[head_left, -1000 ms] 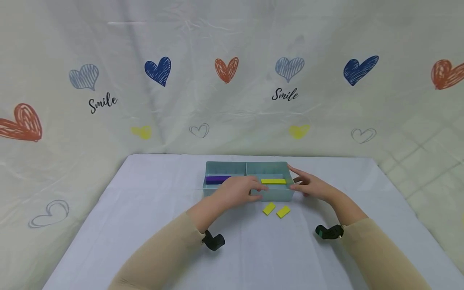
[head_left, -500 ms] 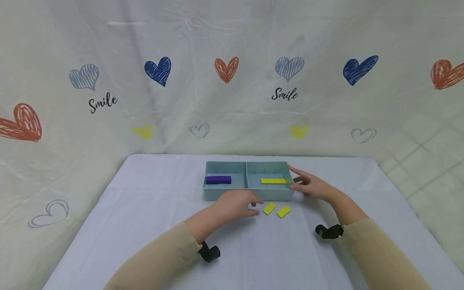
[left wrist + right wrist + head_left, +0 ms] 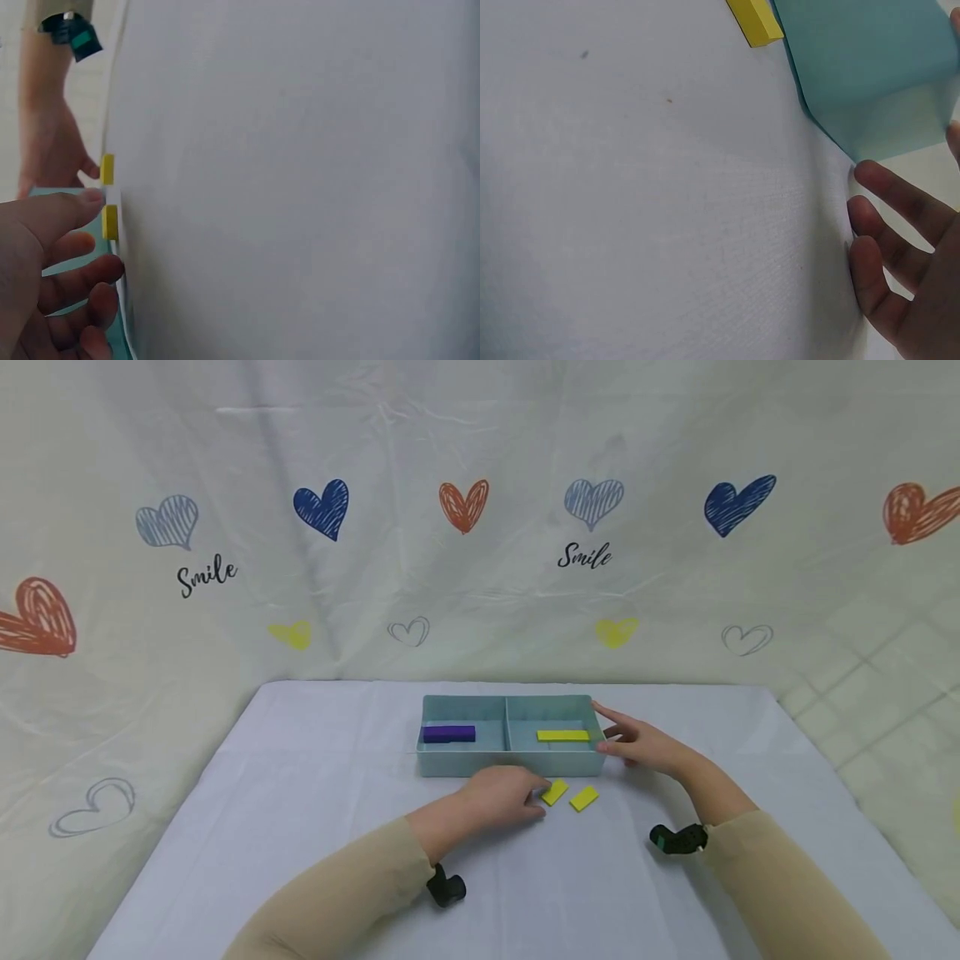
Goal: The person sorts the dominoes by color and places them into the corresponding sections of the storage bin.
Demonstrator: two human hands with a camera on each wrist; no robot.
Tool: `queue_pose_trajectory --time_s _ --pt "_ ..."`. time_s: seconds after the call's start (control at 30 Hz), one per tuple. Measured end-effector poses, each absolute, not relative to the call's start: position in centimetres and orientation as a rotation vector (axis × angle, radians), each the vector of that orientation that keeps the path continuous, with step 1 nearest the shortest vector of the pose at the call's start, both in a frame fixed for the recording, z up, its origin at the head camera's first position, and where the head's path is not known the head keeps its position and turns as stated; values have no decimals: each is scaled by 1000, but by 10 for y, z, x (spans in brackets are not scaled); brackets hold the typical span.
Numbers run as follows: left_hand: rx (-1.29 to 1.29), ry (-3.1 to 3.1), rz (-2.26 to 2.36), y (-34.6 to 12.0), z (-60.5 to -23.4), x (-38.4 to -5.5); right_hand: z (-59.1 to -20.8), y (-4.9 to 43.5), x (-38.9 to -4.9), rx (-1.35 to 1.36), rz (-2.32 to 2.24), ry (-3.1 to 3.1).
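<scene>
A pale teal box (image 3: 442, 766) with two compartments stands near the table's far side. A purple block (image 3: 449, 734) lies in its left compartment, and a long yellow piece (image 3: 562, 736) in the right one. In front of the box are two small yellow blocks, a nearer-left one (image 3: 556, 792) and a right one (image 3: 584, 799). My left hand (image 3: 504, 795) reaches the left yellow block, thumb and fingers apart in the left wrist view; whether they touch it I cannot tell. My right hand (image 3: 648, 746) rests spread against the box's right end (image 3: 870, 67).
A white cloth (image 3: 600, 893) covers the table, which ends just behind the box. Behind it hangs a pale curtain (image 3: 525, 618) printed with hearts. Small black cameras (image 3: 678, 839) sit at both wrists.
My left hand has come from over the box's front wall down to the table and then right, up to the left yellow block. My right hand stays at the box's right end.
</scene>
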State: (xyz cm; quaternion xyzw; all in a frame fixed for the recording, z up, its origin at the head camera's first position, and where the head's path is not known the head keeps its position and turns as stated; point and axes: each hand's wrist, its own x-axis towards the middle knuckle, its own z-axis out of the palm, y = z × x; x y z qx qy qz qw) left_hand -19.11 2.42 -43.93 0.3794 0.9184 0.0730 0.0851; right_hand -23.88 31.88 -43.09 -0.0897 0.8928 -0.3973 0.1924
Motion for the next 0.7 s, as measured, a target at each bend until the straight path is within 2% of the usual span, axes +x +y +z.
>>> queue_pose_trajectory --time_s 0.7 --pt "1139 2813 90 42 -447 -193 -432 319 -238 -254 -1113 2515"
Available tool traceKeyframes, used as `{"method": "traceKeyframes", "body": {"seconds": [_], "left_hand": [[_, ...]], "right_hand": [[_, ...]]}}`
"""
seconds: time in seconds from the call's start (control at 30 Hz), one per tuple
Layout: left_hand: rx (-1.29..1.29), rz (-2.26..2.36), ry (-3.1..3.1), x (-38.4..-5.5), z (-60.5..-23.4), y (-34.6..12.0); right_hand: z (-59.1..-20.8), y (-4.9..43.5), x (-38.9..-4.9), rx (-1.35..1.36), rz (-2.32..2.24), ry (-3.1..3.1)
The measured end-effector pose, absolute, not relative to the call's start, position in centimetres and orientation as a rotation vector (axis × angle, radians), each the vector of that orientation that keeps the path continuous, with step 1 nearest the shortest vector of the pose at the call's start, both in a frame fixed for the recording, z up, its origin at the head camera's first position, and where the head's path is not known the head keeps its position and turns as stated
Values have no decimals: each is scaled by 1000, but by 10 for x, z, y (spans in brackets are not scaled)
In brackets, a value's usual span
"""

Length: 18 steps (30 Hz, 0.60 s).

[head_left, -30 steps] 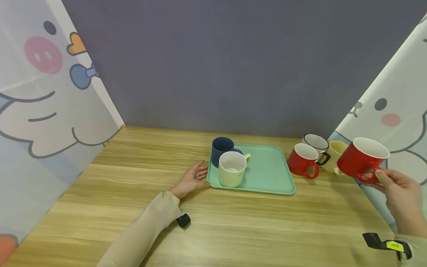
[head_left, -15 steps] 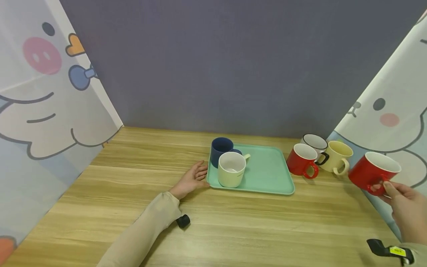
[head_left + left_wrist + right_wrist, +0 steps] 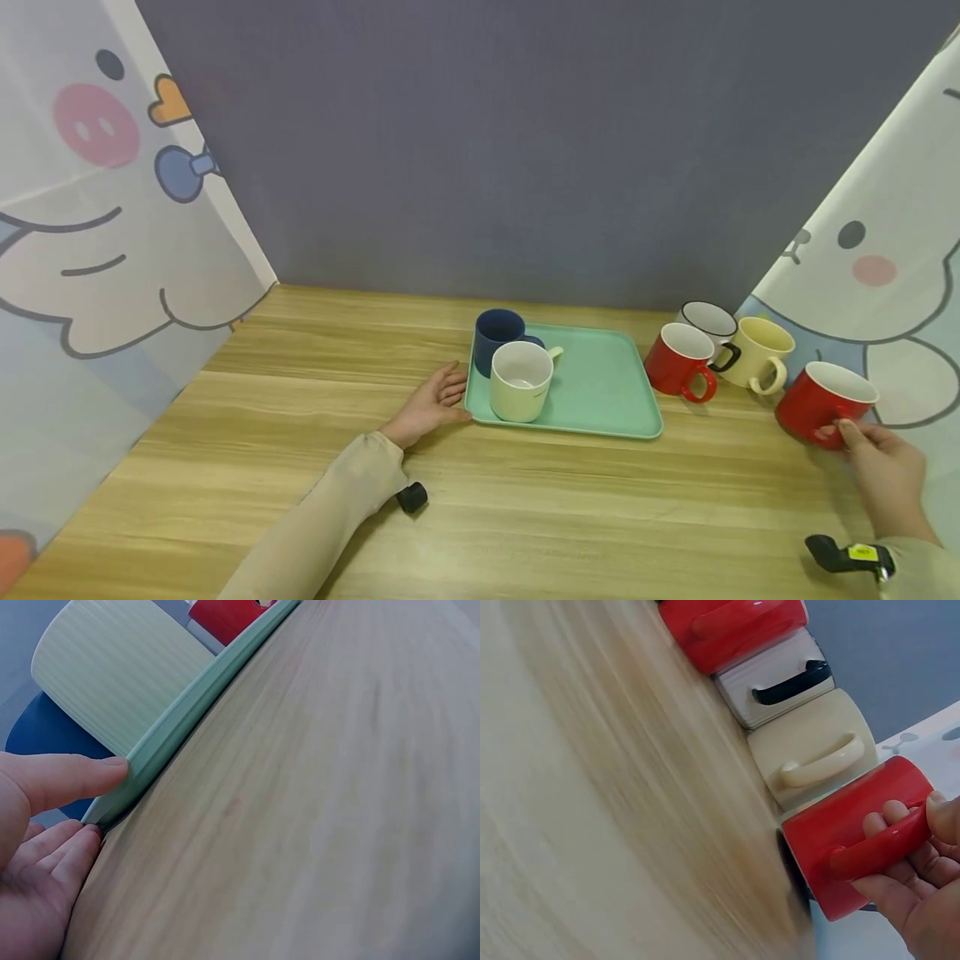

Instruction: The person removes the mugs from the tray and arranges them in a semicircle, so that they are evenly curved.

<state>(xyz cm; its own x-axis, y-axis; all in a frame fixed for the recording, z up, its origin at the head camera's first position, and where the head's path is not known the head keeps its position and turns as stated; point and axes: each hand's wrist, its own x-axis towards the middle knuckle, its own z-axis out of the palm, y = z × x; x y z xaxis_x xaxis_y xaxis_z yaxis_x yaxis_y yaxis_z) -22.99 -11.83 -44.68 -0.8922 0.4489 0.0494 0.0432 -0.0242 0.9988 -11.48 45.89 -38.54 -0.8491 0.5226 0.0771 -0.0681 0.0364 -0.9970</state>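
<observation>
My right hand (image 3: 888, 475) grips a red mug (image 3: 813, 407) with a white inside by its handle, at the table's right side. In the right wrist view, fingers pass through the handle (image 3: 881, 846); a dark shadow lies by the mug's base, and I cannot tell whether it touches the table. My left hand (image 3: 429, 407) rests at the left edge of a mint-green tray (image 3: 600, 392), its fingers mostly straight and the thumb against the rim (image 3: 154, 754). On the tray's left part stand a dark blue mug (image 3: 491, 337) and a cream mug (image 3: 517, 396).
Right of the tray stand another red mug (image 3: 671, 367), a white mug with a black rim and handle (image 3: 708, 319), and a pale yellow mug (image 3: 750, 358). A grey panel (image 3: 480, 150) rises behind the wooden table (image 3: 525, 508); printed cloths flank it.
My right hand with the red mug moved rightward and down, then lower and slightly back left, uncovering the yellow mug. The left hand and tray stay put.
</observation>
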Motion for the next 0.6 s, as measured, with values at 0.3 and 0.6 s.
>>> {"method": "traceKeyframes", "body": {"seconds": [0.3, 0.6], "left_hand": [[510, 2004, 1966, -231, -446, -118], [507, 1997, 1966, -230, -445, -117]], "right_hand": [[-392, 451, -120, -310, 1993, -1813], [-394, 448, -119, -327, 2015, -1831]]}}
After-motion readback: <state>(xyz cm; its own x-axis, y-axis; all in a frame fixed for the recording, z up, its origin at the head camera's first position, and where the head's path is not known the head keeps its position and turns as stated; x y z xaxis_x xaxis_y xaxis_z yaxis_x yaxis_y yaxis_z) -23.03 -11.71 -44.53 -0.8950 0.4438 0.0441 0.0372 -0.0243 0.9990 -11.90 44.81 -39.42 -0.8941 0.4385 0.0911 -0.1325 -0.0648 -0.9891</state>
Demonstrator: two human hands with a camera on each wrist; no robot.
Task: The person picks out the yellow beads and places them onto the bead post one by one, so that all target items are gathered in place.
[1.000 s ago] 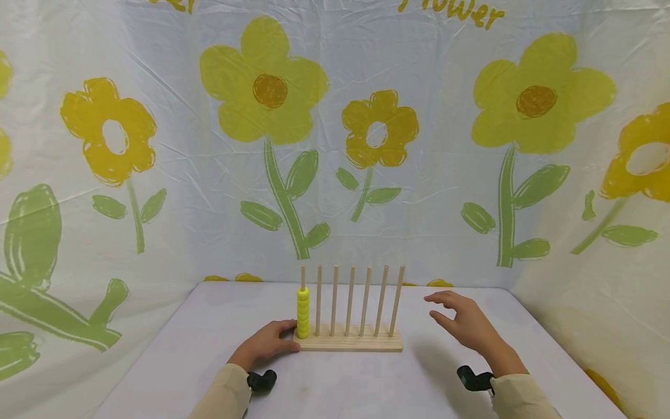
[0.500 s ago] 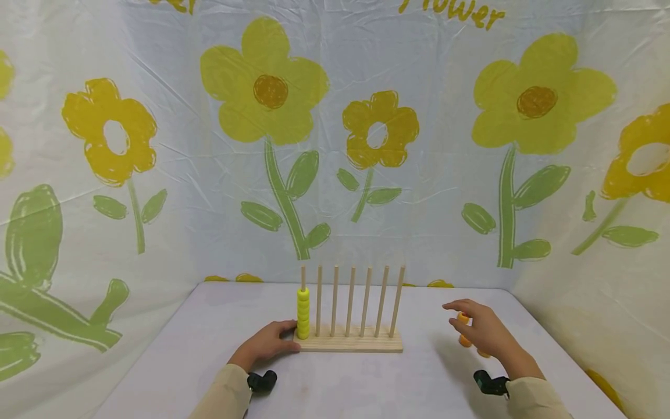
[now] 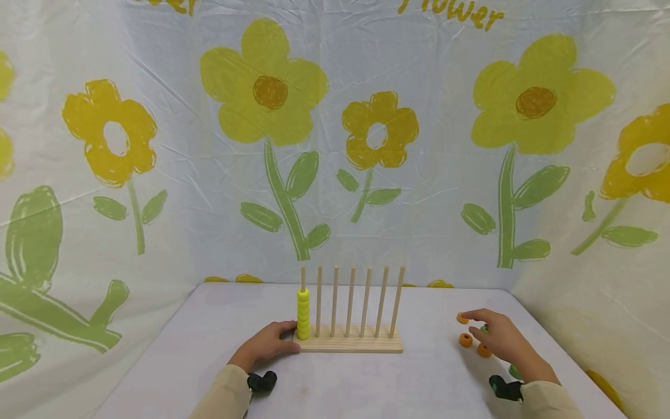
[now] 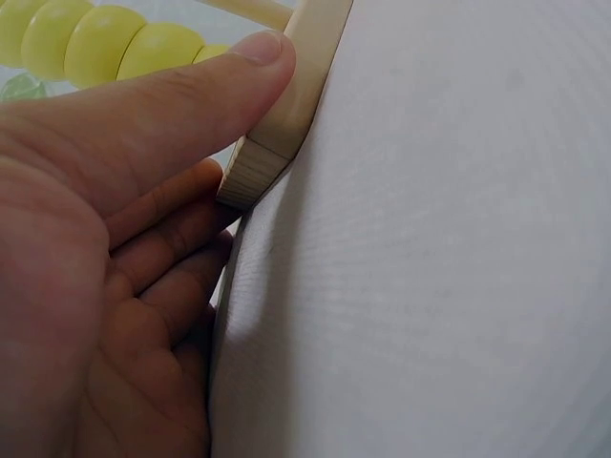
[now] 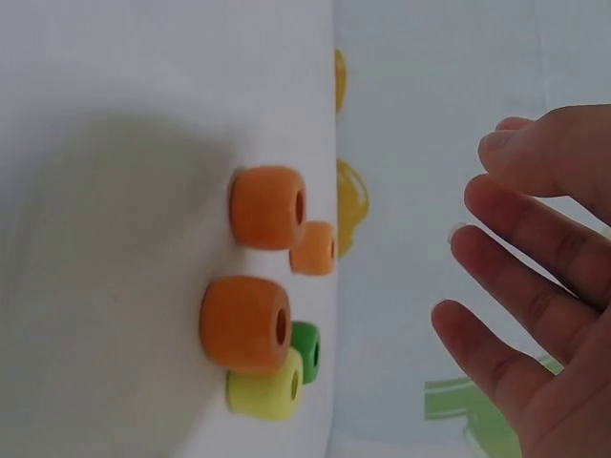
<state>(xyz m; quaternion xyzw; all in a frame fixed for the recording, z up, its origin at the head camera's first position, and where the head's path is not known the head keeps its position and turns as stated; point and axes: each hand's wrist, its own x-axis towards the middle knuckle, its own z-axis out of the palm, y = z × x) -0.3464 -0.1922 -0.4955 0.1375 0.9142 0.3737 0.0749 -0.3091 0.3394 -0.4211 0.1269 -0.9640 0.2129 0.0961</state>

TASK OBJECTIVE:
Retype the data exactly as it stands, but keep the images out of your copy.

WRITTEN ANSWER:
[head_left, -1000 ms] 
[head_left, -500 ms] 
[left wrist + right wrist + head_left, +0 ms] 
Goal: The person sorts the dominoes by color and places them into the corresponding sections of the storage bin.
Demonstrator: two human hands with a camera on each wrist; no robot.
Tool: `queue_pose_trajectory --time_s _ --pt "_ ..."`. time_s: seconds after the call's start (control at 30 Hz), one per tuple. Measured end-effector poses, each absolute, not relative to the call's start: position in centimetres and orientation as a rotation vector (axis × angle, radians), each the vector of that orientation that keeps the path continuous, with step 1 nearest the shortest vector of the pose at the call's start, both in a frame fixed for the recording, z up, its origin at the head camera's first position, and where the head's path is not known the head keeps its position and turns as stated; values have no decimals: each is scaled by 1000, but by 10 for y, z, x (spans in brackets are not scaled); brackets hold the typical span.
Numbers run as follows: left_hand: rx (-1.29 to 1.29), ry (-3.1 to 3.1), rz (-2.26 to 2.36), y (-34.6 to 12.0), z (-60.5 to -23.4), x (-38.4 to -5.5); right_hand: z (-59.1 to -20.8), y (-4.9 to 43.5), x (-38.9 to -4.9), rx (-1.35 to 1.36), rz (-2.32 to 2.24), ry (-3.1 to 3.1).
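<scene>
A pale teal box (image 3: 442, 766) with two compartments stands near the table's far side. A purple block (image 3: 449, 734) lies in its left compartment, and a long yellow piece (image 3: 562, 736) in the right one. In front of the box are two small yellow blocks, a nearer-left one (image 3: 556, 792) and a right one (image 3: 584, 799). My left hand (image 3: 504, 795) reaches the left yellow block, thumb and fingers apart in the left wrist view; whether they touch it I cannot tell. My right hand (image 3: 648, 746) rests spread against the box's right end (image 3: 870, 67).
A white cloth (image 3: 600, 893) covers the table, which ends just behind the box. Behind it hangs a pale curtain (image 3: 525, 618) printed with hearts. Small black cameras (image 3: 678, 839) sit at both wrists.
My left hand has come from over the box's front wall down to the table and then right, up to the left yellow block. My right hand stays at the box's right end.
</scene>
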State: (xyz cm; quaternion xyzw; all in a frame fixed for the recording, z up, its origin at the head camera's first position, and where the head's path is not known the head keeps its position and turns as stated; point and axes: each hand's wrist, its own x-axis towards the middle knuckle, its own z-axis out of the palm, y = z × x; x y z qx qy qz qw) left_hand -19.11 2.42 -43.93 0.3794 0.9184 0.0730 0.0851; right_hand -23.88 31.88 -43.09 -0.0897 0.8928 -0.3973 0.1924
Motion for the next 0.7 s, as measured, a target at each bend until the straight path is within 2% of the usual span, axes +x +y +z.
>>> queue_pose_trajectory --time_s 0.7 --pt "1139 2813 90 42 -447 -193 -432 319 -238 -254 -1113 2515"
Available tool traceKeyframes, used as `{"method": "traceKeyframes", "body": {"seconds": [_], "left_hand": [[_, ...]], "right_hand": [[_, ...]]}}`
"""
seconds: time in seconds from the call's start (control at 30 Hz), one per tuple
Layout: left_hand: rx (-1.29..1.29), rz (-2.26..2.36), ry (-3.1..3.1), x (-38.4..-5.5), z (-60.5..-23.4), y (-34.6..12.0); right_hand: z (-59.1..-20.8), y (-4.9..43.5), x (-38.9..-4.9), rx (-1.35..1.36), rz (-2.32..2.24), ry (-3.1..3.1)
The measured end-effector pose, absolute, not relative to the call's start, position in centimetres and orientation as a rotation vector (axis × angle, radians), each the vector of that orientation that keeps the path continuous, with step 1 nearest the shortest vector of the pose at the call's start, both in a frame fixed for the recording, z up, its origin at the head camera's first position, and where the head's path is not known the head keeps its position and turns as stated
Values have no decimals: each is scaled by 1000, but by 10 for x, z, y (spans in brackets are not scaled)
In brackets, a value's usual span
"""

Length: 18 steps (30 Hz, 0.60 s).

[head_left, -30 steps] 
[head_left, -15 steps] 
[head_left + left_wrist + right_wrist, +0 steps] 

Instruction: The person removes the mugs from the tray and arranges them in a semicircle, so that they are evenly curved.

<state>(xyz cm; its own x-axis, y-axis; all in a frame fixed for the recording, z up, its origin at the head camera's first position, and where the head's path is not known the head keeps its position and turns as stated; point and axes: each hand's wrist, its own x-axis towards the middle knuckle, its own z-axis out of the palm, y = z × x; x y z xaxis_x xaxis_y xaxis_z yaxis_x yaxis_y yaxis_z) -22.99 -11.83 -44.68 -0.8922 0.4489 0.0494 0.0432 -0.0242 0.9988 -11.48 45.89 -38.54 -0.8491 0.5226 0.0771 -0.0681 0.0364 -0.9970</state>
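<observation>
My right hand (image 3: 888, 475) grips a red mug (image 3: 813, 407) with a white inside by its handle, at the table's right side. In the right wrist view, fingers pass through the handle (image 3: 881, 846); a dark shadow lies by the mug's base, and I cannot tell whether it touches the table. My left hand (image 3: 429, 407) rests at the left edge of a mint-green tray (image 3: 600, 392), its fingers mostly straight and the thumb against the rim (image 3: 154, 754). On the tray's left part stand a dark blue mug (image 3: 491, 337) and a cream mug (image 3: 517, 396).
Right of the tray stand another red mug (image 3: 671, 367), a white mug with a black rim and handle (image 3: 708, 319), and a pale yellow mug (image 3: 750, 358). A grey panel (image 3: 480, 150) rises behind the wooden table (image 3: 525, 508); printed cloths flank it.
My right hand with the red mug moved rightward and down, then lower and slightly back left, uncovering the yellow mug. The left hand and tray stay put.
</observation>
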Motion for the next 0.6 s, as measured, with values at 0.3 and 0.6 s.
>>> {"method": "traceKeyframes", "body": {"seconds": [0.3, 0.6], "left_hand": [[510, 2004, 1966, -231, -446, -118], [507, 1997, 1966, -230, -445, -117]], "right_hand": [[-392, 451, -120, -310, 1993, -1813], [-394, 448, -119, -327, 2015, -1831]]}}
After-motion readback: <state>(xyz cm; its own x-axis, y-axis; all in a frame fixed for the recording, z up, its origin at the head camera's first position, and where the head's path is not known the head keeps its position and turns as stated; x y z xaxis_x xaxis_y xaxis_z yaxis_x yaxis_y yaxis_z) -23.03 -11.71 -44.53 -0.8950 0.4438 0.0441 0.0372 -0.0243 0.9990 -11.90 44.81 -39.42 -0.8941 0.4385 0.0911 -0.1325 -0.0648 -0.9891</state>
Demonstrator: two human hands with a camera on each wrist; no robot.
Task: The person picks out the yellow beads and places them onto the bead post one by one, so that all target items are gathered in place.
[1.000 s ago] 
[0.500 s ago] 
[now] 
[now] 
[now] 
<state>(xyz m; quaternion xyzw; all in a frame fixed for the recording, z up, its origin at the head camera's first position, and where the head's path is not known the head keeps its position and turns as stated; point and axes: each hand's wrist, its own x-axis towards the middle knuckle, its own z-axis out of the palm, y = z × x) -0.3464 -0.1922 -0.4955 0.1375 0.9142 0.3737 0.0749 -0.3091 0.3394 -0.4211 0.1269 -0.9640 0.2129 0.0961</state>

This exercise has now been fully answered.